= Zoila Quiñones =

Mexican actress (1940–2024)

Zoila Quiñones (16 April 1940 – 24 March 2024) was a Mexican actress and comedian.

== Biography ==
Zoila Quiñones was born in Mexico City, Mexico on 16 April 1940.

Quiñones is remembered as the character Adalina in the comedy Mi secretaria (English: My Secretary) which was on air between 1978 and 1986. Zoila portrayed a sweet-toothed, energetic secretary who maintained a great friendship with Lupita, the protagonist (played by Lupita Lara).
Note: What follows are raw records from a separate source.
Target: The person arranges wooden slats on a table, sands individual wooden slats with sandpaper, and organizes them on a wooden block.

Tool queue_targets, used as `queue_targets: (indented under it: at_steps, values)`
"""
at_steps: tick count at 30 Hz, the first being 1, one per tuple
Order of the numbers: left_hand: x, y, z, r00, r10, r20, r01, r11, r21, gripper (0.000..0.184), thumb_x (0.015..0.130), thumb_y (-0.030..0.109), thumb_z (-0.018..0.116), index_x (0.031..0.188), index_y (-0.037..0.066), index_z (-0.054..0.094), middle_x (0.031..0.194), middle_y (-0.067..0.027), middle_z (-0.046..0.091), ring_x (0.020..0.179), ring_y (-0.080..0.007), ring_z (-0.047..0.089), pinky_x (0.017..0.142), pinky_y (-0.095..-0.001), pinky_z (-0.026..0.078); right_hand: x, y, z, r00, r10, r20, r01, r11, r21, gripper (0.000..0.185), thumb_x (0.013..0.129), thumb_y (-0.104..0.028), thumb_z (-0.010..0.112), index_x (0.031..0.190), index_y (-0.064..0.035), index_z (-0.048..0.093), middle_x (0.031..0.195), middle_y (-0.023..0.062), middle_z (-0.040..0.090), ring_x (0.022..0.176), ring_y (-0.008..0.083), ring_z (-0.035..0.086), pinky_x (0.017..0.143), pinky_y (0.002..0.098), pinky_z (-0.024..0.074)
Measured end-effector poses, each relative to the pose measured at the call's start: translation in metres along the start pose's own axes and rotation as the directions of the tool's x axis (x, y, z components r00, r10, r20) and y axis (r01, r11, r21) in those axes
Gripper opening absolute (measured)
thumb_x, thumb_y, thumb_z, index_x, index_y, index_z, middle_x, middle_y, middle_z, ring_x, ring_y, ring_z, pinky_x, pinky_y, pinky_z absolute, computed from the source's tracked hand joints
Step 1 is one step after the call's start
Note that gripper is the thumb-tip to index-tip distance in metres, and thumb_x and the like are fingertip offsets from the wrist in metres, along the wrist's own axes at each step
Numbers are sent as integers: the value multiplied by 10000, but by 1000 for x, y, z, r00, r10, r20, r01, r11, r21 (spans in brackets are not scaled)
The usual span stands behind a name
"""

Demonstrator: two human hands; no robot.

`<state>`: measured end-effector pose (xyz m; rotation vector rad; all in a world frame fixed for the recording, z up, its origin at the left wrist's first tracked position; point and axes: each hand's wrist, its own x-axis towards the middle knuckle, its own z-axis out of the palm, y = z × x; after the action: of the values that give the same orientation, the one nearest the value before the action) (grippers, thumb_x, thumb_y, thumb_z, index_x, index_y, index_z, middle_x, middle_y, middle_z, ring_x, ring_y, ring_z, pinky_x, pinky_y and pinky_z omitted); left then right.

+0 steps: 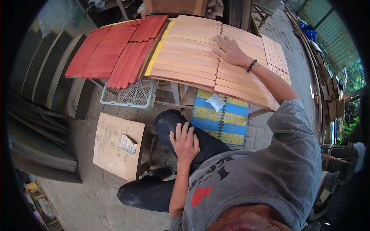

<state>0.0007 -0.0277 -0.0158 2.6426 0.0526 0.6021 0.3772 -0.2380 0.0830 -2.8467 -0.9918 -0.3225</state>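
My right hand (231,51) lies flat, fingers spread, on rows of pale wooden slats (189,50) covering a low table. It holds nothing, and a dark beaded bracelet circles its wrist. Resting on the dark trousers (210,144) near the knee is my left hand (185,141), palm down, empty, its fingers somewhat apart. Red slats (96,52) lie on the table's left part, some stacked and jutting over the front edge. Between red and pale slats runs a yellow strip (158,49).
A white plastic crate (129,101) stands under the table's left side. Below it is a wooden stool (110,133) with a crumpled paper (128,144). A blue-yellow mat (235,121) hangs under the table, with another paper (216,102). Dark boards (42,142) line the left.
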Motion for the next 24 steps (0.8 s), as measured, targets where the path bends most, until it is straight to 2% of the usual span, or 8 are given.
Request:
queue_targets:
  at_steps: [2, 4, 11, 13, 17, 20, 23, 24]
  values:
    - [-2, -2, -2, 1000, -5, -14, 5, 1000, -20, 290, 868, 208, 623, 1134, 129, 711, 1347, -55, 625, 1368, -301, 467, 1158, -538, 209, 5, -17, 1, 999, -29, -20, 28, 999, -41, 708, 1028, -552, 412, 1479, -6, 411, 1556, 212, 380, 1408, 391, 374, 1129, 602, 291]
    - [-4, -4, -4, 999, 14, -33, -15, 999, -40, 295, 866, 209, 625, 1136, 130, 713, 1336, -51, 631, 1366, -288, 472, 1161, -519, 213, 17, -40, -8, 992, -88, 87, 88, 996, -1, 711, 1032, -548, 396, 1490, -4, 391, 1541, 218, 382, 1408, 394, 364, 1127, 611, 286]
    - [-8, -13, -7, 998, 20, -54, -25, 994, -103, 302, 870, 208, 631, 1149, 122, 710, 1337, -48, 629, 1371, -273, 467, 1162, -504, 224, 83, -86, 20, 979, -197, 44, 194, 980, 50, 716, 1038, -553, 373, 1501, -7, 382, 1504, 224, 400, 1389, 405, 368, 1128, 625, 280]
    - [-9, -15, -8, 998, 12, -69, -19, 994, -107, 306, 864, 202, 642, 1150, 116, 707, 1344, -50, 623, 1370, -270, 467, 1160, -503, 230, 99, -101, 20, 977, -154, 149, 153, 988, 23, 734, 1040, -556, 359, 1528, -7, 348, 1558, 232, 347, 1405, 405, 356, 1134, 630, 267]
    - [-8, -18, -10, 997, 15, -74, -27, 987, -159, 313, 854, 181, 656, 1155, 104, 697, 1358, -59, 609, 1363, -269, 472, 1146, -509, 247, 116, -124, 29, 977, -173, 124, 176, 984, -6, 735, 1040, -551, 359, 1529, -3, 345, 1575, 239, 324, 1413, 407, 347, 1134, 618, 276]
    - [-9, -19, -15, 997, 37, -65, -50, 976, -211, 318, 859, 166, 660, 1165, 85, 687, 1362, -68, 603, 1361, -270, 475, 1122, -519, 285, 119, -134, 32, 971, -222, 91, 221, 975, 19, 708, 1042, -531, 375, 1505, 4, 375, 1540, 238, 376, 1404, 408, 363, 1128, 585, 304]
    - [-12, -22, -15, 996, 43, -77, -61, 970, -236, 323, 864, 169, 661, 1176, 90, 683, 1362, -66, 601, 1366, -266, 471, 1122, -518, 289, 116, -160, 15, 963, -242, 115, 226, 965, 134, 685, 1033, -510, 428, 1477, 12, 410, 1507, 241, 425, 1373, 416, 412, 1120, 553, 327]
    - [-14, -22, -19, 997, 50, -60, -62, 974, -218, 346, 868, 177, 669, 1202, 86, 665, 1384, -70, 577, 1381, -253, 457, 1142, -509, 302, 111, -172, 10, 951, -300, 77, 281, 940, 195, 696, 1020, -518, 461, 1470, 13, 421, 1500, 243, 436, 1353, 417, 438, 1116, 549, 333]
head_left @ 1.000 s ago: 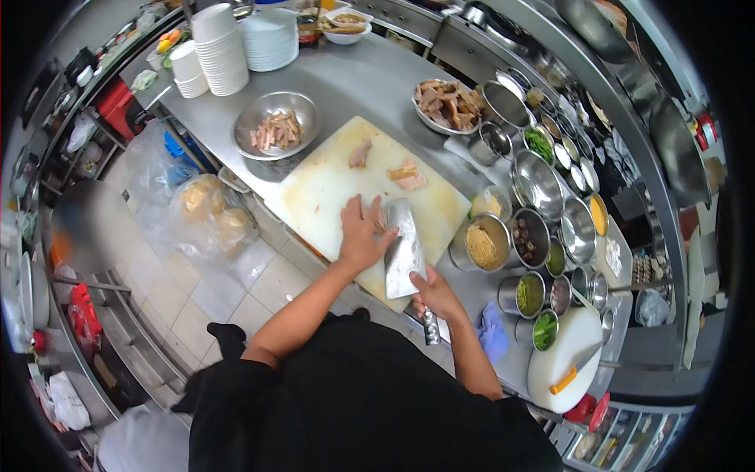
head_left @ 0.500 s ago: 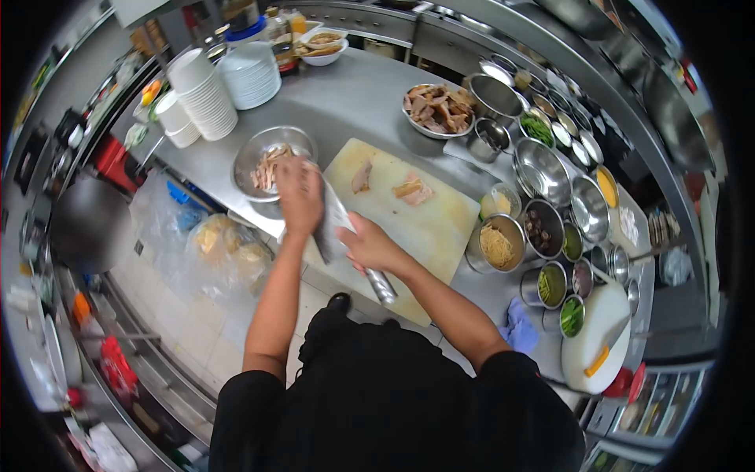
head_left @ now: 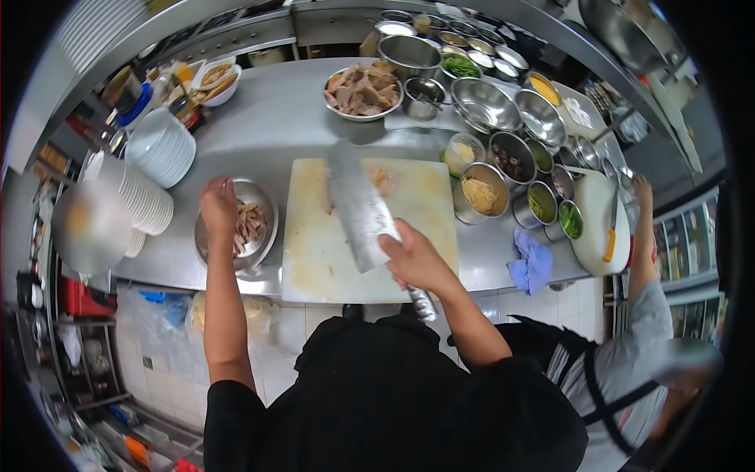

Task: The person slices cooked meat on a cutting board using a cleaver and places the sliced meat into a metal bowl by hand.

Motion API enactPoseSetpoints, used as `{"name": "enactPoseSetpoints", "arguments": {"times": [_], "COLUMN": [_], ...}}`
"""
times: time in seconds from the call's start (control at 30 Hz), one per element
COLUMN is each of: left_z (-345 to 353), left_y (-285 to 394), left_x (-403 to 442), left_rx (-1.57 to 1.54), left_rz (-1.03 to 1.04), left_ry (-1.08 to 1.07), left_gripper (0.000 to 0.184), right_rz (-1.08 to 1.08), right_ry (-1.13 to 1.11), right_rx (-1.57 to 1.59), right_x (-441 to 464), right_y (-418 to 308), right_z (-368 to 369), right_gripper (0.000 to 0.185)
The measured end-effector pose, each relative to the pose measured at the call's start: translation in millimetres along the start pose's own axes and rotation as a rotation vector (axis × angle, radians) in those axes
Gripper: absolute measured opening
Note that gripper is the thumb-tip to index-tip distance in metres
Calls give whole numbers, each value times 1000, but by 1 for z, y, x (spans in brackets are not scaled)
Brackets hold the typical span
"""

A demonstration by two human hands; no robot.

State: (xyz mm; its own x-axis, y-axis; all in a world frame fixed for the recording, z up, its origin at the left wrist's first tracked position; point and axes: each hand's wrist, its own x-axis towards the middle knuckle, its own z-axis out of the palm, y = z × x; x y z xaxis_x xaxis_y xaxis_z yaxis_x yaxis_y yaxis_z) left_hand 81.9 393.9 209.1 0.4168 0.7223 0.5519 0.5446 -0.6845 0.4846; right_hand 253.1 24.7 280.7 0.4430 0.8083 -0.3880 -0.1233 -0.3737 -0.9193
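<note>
My right hand (head_left: 417,258) is wrapped round the handle of a broad cleaver (head_left: 358,208), its blade pointing away over a white cutting board (head_left: 314,267). Pieces of cooked meat (head_left: 384,181) lie on the board, partly covered by the blade. At the upper left rim of a metal bowl (head_left: 271,228) is my left hand (head_left: 219,206), fingers curled together; whether they grip the rim or anything else is hidden. Sliced meat strips (head_left: 249,228) fill part of that bowl.
A bowl of meat chunks (head_left: 363,90) stands behind the board. To the right are noodles in a metal pot (head_left: 481,195), several ingredient containers, a blue cloth (head_left: 531,261) and a round white board (head_left: 594,220). Bowl stacks (head_left: 161,149) stand left. Another person (head_left: 629,338) is at right.
The view has turned right. My left hand has gone from beside the blade to the bowl's left rim. The cleaver has moved over the board, and another person has come into view.
</note>
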Motion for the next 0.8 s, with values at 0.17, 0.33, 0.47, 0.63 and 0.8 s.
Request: {"name": "enactPoseSetpoints", "arguments": {"times": [0.17,0.33,0.47,0.63,0.8], "left_z": [54,136,170,174,170], "left_y": [113,183,203,201,198], "left_x": [0,-26,-29,-23,-32], "left_rx": [-394,-410,-108,-52,36], "left_rz": [253,360,265,250,323], "left_ry": [-340,-788,-991,-1061,-901], "left_gripper": [15,37,50,51,40], "right_rz": [45,123,280,276,284], "right_ry": [420,534,473,500,498], "right_rx": [-198,-498,-563,-671,-694], "right_x": [-35,-36,-44,-44,-41], "right_y": [11,38,42,59,75], "right_z": [-36,-47,-38,-36,-41], "right_gripper": [20,18,25,27,30]}}
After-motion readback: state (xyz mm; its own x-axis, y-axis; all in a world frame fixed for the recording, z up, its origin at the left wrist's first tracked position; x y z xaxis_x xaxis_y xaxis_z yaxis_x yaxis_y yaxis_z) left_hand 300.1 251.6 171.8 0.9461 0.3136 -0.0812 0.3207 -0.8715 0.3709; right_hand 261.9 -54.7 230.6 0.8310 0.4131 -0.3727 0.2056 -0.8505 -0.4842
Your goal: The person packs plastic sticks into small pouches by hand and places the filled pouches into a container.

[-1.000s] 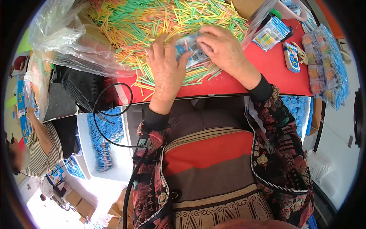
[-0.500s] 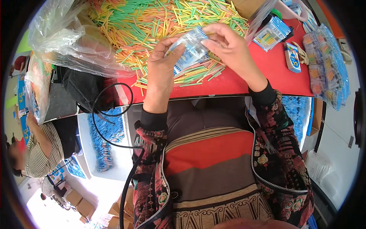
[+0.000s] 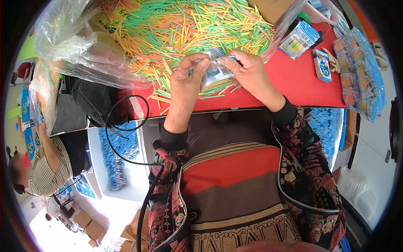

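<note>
Between my two hands is a small clear plastic packet (image 3: 215, 72) with blue-and-white printing, held above the table edge of a pile of coloured sticks. My left hand (image 3: 187, 80) pinches its left side between thumb and fingers. My right hand (image 3: 248, 75) pinches its upper right part, the fingertips of both hands nearly meeting. Whether anything lies inside the packet I cannot make out. Just beyond and beneath the hands spreads the heap of thin green, yellow and orange sticks (image 3: 180, 33).
On the red table (image 3: 302, 86) at right lie a filled packet (image 3: 299, 40), a small blue box (image 3: 322, 65) and a stack of filled packets (image 3: 361, 75). A clear bag (image 3: 84, 50) and black mesh bag (image 3: 90, 94) sit left. A black cable (image 3: 145, 164) loops nearby; a person (image 3: 50, 164) works at left.
Both hands have come closer together and slightly lower, with the fingertips now meeting near the packet's top. The packet has tilted and more of it is covered by the fingers.
</note>
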### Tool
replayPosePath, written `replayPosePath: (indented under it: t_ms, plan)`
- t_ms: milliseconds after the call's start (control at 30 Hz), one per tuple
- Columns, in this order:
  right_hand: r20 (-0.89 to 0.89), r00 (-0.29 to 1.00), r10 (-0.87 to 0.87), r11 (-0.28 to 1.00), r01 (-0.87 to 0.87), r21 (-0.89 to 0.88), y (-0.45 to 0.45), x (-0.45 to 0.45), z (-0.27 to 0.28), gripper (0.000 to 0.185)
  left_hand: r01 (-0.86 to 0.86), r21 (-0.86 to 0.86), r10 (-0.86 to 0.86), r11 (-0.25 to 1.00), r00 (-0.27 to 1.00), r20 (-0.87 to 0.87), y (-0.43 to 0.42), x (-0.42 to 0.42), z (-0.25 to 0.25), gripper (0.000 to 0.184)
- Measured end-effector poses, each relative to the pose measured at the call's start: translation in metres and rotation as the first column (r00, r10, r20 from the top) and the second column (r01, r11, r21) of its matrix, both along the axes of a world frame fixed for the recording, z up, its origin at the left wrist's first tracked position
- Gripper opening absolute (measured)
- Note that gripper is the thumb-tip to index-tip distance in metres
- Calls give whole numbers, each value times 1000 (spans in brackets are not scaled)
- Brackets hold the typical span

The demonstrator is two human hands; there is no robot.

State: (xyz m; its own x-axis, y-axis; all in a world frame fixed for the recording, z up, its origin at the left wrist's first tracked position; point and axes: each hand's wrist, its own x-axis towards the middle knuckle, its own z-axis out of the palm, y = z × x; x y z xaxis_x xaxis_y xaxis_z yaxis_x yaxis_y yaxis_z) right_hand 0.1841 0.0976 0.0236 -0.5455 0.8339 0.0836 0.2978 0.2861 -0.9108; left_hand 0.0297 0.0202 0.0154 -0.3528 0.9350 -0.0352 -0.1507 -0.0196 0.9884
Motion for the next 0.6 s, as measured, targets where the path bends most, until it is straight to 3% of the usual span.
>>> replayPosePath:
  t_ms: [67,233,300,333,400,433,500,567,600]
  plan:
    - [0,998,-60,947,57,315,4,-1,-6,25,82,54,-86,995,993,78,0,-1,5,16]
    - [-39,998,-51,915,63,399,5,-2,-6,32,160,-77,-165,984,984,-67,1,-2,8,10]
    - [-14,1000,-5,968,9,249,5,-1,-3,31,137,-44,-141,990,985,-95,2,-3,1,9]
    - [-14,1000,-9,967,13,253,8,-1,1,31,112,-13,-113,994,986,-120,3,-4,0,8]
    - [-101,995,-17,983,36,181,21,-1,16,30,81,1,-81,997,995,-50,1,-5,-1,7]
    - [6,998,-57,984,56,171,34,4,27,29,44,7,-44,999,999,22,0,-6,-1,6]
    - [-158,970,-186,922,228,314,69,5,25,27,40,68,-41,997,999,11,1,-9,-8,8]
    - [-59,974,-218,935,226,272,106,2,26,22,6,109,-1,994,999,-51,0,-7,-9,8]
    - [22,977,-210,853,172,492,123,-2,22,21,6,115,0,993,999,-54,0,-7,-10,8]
Additionally, she acted in various telenovelas from the 60s, on programs such as Lágrimas amargas (English: Bitter Tears), Ana del aire (English: Ana of the Air), Mañana será otro día (English: Tomorrow's Another Day), Más allá del puente (English: Beyond the Bridge), Soñadoras (English: Dreamers), Amigas y rivales (English: Friends and Rivals), La otra (English: The Other Woman) and En nombre del amor (English: In the Name of Love), among others.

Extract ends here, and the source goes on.